Imam Ibn Abidin (Allah have mercy on him) whilst explaining the above states:

“(Or he woke up in the morning without making an intention to fast) … Because an expiation is only necessary upon a person who broke the fast after keeping it . (Only a make-up will be necessary) meaning there will be no expiation.” (See: Radd al-Muhtar ala al-Durr al-Mukhtar, 2/401-406)

Therefore, in light of the above, the one who missed the obligatory fasts of Ramadan after puberty should first repent to Allah Almighty and seek His forgiveness for not fasting. Secondly, it will be necessary to make up for the fasts that were missed, although expiation will not be necessary. The person concerned should begin making up for the missed fasts as soon as possible, insha Allah.

And Allah knows best

Muhammad ibn Adam al-Kawthari
Darul Iftaa, Leicester, UK

Years of Missed Fasts and Expiation (kaffara)

Answered by Shaykh Faraz Rabbani

Question: I have several years in which I did not fast Ramadan. I also have some years in which I did fast but I didn’t make up the days I did not fast because of menstruation. Should I make up the fasts from my menstruation first and then perform the 60-day kaffara for all the previous years of not fasting? I feel overwhelmed by the amount of fasting I have to do. Can you give me a prayer?

Answer: The first thing to realize is why we are doing all this in the first place.
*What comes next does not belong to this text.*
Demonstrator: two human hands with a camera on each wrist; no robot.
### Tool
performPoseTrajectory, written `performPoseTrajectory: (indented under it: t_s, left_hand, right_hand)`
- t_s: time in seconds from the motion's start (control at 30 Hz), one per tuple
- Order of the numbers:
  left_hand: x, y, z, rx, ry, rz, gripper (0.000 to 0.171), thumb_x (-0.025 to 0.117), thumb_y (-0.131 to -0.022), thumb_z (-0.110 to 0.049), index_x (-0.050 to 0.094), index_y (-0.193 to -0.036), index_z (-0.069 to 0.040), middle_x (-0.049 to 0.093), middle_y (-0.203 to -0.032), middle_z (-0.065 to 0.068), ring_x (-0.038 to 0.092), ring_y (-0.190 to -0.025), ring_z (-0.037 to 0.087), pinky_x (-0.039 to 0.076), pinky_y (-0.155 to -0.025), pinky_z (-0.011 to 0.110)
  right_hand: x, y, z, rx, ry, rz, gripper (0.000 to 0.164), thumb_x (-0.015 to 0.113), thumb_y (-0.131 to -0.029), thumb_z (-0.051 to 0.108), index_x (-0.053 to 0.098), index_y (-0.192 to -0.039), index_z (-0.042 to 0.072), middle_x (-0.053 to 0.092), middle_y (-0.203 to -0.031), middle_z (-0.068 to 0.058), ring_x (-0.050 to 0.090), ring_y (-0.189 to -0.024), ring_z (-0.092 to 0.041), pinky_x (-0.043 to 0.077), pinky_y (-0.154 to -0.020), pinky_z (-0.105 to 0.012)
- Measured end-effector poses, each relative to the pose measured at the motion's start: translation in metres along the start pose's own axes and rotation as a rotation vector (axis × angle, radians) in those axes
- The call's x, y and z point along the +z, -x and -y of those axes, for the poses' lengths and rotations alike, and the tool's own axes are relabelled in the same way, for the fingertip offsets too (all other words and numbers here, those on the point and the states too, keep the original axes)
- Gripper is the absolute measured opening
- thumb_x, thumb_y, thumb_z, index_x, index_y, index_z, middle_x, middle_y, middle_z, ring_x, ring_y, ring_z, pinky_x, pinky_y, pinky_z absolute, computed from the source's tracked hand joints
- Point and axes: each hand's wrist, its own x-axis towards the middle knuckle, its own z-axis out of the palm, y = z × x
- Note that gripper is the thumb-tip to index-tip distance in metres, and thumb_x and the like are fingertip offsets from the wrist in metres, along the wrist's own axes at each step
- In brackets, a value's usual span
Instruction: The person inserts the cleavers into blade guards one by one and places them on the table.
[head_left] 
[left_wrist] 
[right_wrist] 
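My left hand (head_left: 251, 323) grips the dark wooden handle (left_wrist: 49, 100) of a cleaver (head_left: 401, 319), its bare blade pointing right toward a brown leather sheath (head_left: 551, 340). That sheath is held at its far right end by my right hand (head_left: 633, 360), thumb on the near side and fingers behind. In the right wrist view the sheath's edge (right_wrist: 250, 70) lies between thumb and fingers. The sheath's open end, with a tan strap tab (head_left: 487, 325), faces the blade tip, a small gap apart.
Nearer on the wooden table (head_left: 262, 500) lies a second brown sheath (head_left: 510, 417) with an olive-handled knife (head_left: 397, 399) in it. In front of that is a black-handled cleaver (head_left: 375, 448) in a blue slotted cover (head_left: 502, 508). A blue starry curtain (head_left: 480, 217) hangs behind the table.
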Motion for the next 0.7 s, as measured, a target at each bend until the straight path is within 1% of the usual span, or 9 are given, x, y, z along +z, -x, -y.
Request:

Our worship should be a statement of our love for Allah and our thankfulness for the countless blessings that He showers upon us at every instant. Thus, we should hasten to fulfill the command of Allah as the lover hastens to fulfill their beloved’s request, out of the joy of love and the yearnings of passion.

This is why Allah Most High said, “And those who believe are greater in their love of Allah.”(Qur’an, 2: 165)

1. Making up past fasts

2. Fasts missed due to menstruation

3. Kaffara

It is obligatory to make up every single missed past, whether it was left legitimately (such as those due to menstruation, or serious sickness) or illegitimately.

The necessary expiation (kaffara) is best performed after having made up all missed fasts. [Shaykh Zada, Majma` al-Anhur] This is because making up missed fasts is more important.

Calculate how many missed fasts you have in your dues, and then take on a steady but manageable schedule to make them up.

Depending on your circumstances, fasting twice a week (such as on Mondays and Thursdays, in line with the example of the Messenger of Allah (Allah bless him and give him peace)) may be an option; or once a week… You may want to fast the ‘white days’ when the moon is full in the middle of the lunar month (13th, 14th, and 15th days of the lunar calendar), as this too is from the sunna of the Prophet (Allah bless him and give him peace).

To motivate yourself, remember the tremendous merit and reward in fasting. Allah Most High told us, on the tongue of His Beloved Prophet (peace and blessings be upon him) that, “Fasting is for Me, and I shall reward for it.” [Bukhari and Muslim]

4. Du`a

There is no specific supplication for this, but it would be good to recite Surat al-Fatiha whenever you feel weak or disheartened. It is good to get a book of Prophetic supplications—available at any good Islamic online bookstore—and learn some of these beautiful expressions of slavehood, love, and thankfulness to Allah.